_What is being asked_
Write the data out again exactly, with no pictures.

_Collected data_
- Opening Delimiter -

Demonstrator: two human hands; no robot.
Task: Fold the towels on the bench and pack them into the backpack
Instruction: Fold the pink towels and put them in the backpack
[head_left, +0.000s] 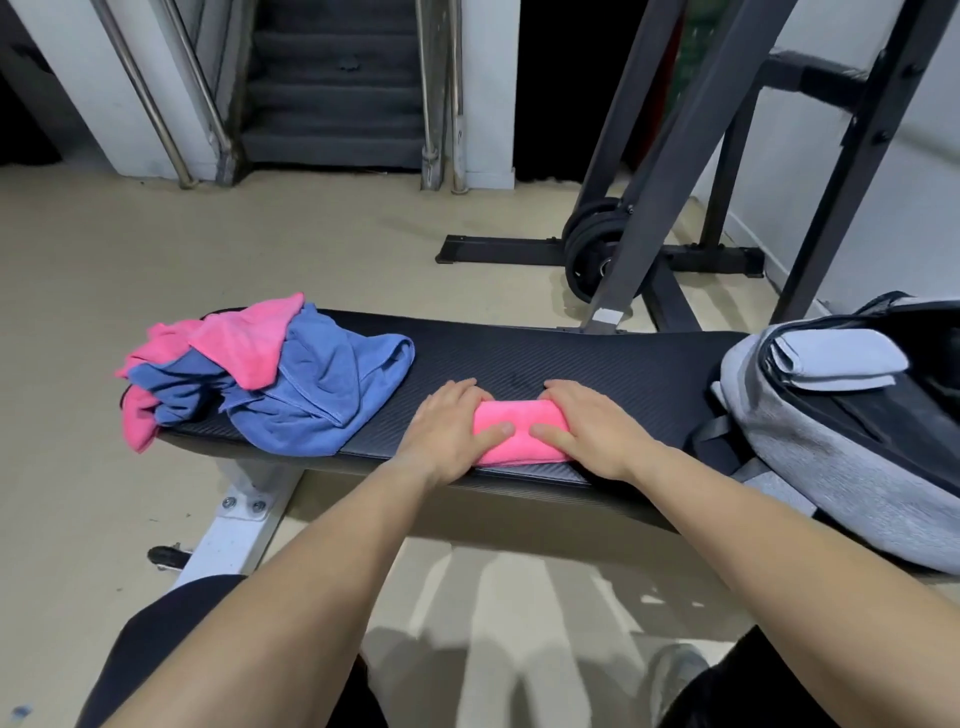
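L hand (448, 434), R hand (589, 434) flat, pressing folded pink towel (519, 411) on bench (571, 358)

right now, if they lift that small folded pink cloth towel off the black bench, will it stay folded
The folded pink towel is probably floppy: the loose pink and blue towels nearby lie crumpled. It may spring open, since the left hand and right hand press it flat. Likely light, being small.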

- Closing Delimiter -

_Exercise answer_
Demonstrator: two human hands; no robot.
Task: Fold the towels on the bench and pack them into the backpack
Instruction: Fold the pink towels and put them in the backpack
[head_left, +0.000s] 
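L hand (448, 434), R hand (589, 434) flat, pressing folded pink towel (519, 411) on bench (571, 358)

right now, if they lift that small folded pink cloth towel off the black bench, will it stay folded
The folded pink towel is probably floppy: the loose pink and blue towels nearby lie crumpled. It may spring open, since the left hand and right hand press it flat. Likely light, being small.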

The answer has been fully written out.